Cribbing Jenga. It’s not a new concept and it’s been done by plenty of fire departments. Some people may think it’s lame and that it has nothing to do with real life situations, but in fact it does. Cribbing Jenga is played by stacking cribbing like a jenga game and then using heavy rescue tools to play the game of jenga. Why this works as a method of training is for a few reasons; it lets your firefighters get a good feel for the tool and also tests their strength by holding a heavy tool for an extended period of time. Also, jenga gets tricky when you’re trying to remove a block that’s bearing weight, which makes a firefighter real cautious in how they finesse the control on the tool. These are two important parts of operating the tool at a pin job. Playing this game, while learning how to control and hold the tool is also a way to keep the guys engaged because it’s fun and competitive.

Another example is timed drills. One evening, I had a drill set up for my crew where they would have to hit a hydrant, get the engine to the pavilion behind the firehouse, stretch a line, and knock down a cone with water in under 2 minutes. If they completed that task in the time allotted, then we would pack up and drill would be over. If they went over 2 minutes, they would pack everything up and do it again. The first few times they did it, they were over the 2 minute mark. The following week we did the same drill and they completed it in under 2 minutes, drill was over.

My reasoning behind this drill was a couple of things. First, they only got 2 minutes because that’s the amount of time it takes to dump a 500 gallon tank running at full pressure. That’s important because if we’re at a real fire, that’s the amount of time you have to establish a water source. Second, it put my crew under stress to complete the task so they wouldn’t have to do a long drill. This is the same type of stress they will endure at an actual fire. Third, it made them work as a team to accomplish a mission. Communication was key, and that’s imperative on the fireground. Lastly, it subconsciously made each firefighter better at completing their part of the operation. I saw this drill work its magic a few months later at a structure fire where my company had water on the fire and an established water source in under 2 minutes. Proven results. 

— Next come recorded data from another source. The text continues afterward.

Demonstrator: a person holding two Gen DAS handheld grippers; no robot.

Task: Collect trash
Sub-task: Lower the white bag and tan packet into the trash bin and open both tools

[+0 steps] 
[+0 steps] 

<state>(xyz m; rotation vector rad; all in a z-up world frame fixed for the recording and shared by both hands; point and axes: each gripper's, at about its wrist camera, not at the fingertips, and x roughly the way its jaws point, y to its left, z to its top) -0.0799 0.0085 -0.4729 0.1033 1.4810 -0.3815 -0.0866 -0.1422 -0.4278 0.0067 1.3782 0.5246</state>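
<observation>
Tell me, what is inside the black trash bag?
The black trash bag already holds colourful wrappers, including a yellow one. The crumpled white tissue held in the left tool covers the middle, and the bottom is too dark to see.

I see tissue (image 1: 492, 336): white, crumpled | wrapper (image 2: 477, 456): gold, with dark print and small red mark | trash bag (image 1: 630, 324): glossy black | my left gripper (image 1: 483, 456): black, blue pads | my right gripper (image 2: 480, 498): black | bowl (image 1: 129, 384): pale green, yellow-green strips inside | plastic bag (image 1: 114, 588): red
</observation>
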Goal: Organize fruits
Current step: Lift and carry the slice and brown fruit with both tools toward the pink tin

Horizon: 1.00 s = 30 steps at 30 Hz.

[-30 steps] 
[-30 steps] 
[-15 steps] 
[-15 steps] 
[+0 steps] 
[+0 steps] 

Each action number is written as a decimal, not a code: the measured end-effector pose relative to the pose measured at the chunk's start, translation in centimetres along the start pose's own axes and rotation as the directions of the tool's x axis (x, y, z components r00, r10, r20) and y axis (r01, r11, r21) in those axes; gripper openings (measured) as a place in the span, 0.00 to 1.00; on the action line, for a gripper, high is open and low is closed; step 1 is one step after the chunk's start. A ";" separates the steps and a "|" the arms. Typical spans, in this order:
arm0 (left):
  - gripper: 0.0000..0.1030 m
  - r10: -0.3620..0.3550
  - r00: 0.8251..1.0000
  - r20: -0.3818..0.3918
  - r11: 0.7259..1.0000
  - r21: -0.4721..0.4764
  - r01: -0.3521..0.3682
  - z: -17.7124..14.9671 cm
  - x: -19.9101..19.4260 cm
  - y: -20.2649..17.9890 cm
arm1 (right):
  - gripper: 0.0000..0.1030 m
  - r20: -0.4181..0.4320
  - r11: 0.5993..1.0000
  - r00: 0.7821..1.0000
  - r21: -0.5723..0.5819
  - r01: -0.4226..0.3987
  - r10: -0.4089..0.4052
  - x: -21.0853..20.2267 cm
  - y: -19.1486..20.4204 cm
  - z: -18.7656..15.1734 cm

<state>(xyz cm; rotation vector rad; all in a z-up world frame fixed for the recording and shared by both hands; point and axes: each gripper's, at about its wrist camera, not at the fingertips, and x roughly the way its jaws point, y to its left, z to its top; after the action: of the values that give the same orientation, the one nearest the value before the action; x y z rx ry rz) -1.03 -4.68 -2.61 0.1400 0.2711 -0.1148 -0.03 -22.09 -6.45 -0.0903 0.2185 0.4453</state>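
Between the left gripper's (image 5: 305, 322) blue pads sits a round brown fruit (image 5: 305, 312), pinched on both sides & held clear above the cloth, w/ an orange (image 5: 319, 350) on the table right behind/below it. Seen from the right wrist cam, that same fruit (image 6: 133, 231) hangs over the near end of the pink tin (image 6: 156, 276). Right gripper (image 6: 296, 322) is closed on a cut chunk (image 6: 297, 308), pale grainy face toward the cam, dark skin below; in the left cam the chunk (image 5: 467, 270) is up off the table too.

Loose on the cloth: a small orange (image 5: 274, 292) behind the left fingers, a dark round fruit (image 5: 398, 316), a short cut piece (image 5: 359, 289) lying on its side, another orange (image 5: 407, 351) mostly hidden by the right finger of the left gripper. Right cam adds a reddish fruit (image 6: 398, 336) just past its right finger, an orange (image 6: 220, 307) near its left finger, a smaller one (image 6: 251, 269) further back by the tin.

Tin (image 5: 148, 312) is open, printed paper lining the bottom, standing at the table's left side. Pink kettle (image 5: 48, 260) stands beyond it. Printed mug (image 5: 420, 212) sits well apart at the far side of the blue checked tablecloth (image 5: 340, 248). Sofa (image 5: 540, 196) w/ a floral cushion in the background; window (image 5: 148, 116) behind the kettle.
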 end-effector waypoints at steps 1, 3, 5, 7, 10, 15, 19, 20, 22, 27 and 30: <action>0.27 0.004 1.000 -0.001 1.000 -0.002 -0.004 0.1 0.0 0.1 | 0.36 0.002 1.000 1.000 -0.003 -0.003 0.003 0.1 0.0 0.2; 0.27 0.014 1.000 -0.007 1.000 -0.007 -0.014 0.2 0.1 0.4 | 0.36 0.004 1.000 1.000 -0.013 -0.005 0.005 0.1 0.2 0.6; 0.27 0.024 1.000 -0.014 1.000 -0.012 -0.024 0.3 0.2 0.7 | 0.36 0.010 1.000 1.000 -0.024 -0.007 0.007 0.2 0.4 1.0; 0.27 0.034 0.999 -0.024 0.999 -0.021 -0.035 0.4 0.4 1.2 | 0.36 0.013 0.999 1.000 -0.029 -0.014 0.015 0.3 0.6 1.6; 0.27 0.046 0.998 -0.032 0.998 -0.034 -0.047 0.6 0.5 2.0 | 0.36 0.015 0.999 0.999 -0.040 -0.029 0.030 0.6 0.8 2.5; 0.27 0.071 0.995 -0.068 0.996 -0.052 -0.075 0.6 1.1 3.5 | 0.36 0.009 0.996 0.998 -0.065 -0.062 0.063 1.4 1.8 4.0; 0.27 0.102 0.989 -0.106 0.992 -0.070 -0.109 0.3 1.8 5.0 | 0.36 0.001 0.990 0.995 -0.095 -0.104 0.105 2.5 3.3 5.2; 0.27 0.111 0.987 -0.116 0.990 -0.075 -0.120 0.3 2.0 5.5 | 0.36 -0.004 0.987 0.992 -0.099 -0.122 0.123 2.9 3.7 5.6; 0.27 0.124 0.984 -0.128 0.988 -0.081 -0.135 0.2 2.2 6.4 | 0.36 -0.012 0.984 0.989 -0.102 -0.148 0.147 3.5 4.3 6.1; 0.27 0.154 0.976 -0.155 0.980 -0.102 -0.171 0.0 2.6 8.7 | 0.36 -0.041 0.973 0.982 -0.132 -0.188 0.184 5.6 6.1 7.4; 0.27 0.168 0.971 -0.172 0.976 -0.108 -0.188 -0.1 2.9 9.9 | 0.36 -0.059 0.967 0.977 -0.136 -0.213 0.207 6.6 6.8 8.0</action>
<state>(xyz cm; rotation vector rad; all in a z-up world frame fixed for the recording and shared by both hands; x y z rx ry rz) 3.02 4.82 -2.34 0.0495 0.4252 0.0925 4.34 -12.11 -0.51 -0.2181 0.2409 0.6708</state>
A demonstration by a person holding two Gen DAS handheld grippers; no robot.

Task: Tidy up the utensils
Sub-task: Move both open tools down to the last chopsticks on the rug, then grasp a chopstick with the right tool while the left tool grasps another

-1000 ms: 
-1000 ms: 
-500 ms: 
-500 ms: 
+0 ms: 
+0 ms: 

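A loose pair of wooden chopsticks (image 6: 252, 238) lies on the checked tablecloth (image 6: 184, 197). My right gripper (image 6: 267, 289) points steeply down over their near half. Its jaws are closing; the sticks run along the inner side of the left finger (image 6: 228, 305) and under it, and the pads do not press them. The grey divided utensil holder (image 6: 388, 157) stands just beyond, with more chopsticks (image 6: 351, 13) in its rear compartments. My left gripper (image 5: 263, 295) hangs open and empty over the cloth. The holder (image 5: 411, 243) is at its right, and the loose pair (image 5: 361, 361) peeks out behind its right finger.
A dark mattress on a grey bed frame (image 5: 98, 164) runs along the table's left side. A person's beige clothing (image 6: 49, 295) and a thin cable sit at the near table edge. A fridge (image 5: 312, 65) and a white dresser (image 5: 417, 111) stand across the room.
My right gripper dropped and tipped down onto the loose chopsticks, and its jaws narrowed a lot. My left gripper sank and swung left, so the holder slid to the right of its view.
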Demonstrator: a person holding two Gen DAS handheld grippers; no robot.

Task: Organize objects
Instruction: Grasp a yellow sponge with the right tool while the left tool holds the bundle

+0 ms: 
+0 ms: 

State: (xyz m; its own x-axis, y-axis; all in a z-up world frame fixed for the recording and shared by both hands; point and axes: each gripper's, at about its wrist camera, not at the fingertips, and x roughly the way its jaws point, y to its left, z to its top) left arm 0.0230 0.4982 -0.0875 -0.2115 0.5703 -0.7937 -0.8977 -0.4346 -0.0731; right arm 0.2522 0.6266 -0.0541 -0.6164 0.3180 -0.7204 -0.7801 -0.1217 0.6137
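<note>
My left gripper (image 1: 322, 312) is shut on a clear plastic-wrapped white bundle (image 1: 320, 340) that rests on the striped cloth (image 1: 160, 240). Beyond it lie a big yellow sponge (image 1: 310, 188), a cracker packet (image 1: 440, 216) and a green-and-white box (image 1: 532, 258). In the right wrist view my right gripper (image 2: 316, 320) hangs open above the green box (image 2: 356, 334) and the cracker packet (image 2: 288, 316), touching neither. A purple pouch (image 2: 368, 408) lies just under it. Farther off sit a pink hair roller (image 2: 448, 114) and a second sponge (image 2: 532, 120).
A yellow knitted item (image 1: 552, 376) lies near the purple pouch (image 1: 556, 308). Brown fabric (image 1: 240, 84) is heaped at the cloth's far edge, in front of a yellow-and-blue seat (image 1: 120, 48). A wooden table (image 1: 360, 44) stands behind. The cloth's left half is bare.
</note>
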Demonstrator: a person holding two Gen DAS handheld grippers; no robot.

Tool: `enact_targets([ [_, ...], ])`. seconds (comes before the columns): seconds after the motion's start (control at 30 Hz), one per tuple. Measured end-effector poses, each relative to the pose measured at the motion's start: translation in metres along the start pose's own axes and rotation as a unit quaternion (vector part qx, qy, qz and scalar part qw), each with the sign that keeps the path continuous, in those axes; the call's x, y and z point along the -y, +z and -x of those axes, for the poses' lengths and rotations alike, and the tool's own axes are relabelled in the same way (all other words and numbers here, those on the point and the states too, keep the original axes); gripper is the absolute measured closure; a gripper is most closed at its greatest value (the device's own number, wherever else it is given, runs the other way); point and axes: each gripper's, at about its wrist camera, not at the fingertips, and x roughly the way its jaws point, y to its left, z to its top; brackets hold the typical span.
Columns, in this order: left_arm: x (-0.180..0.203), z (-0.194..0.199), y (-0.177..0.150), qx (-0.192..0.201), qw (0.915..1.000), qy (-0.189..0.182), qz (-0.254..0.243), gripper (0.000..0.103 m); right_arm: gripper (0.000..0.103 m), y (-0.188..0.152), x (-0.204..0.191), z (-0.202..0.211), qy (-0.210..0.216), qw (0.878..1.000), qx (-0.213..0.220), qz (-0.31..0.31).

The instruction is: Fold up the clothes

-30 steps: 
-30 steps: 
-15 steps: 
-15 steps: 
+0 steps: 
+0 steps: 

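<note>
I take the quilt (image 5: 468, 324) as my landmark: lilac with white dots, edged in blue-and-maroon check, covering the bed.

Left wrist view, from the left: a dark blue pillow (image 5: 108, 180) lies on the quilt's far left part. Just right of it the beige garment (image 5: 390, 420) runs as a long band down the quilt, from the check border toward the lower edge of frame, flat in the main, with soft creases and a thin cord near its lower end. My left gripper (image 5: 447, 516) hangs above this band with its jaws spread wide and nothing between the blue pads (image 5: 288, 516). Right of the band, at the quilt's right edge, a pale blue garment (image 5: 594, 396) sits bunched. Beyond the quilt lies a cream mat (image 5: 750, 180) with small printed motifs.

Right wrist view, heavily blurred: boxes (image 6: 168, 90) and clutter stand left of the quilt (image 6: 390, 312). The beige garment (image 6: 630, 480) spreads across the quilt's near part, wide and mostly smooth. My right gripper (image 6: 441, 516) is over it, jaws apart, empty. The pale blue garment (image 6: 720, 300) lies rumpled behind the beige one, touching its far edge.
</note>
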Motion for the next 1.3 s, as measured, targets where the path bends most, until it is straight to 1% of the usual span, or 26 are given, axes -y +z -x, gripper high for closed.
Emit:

The goal behind all of this is keeping everybody sharp and ready for any call that comes their way. Some people think that drills like these have no value to the fireground, but will get frustrated when they see skills haven’t improved. Times change and it’s important to keep up with them. That means adjusting training tactics and strategies just like we do in real life scenarios. Keeping your members engaged and motivated to learn will prove beneficial at a scene. There are many ways to create these types of drills and make them entertaining. Think outside the box next time you plan your drill and pay attention to the results.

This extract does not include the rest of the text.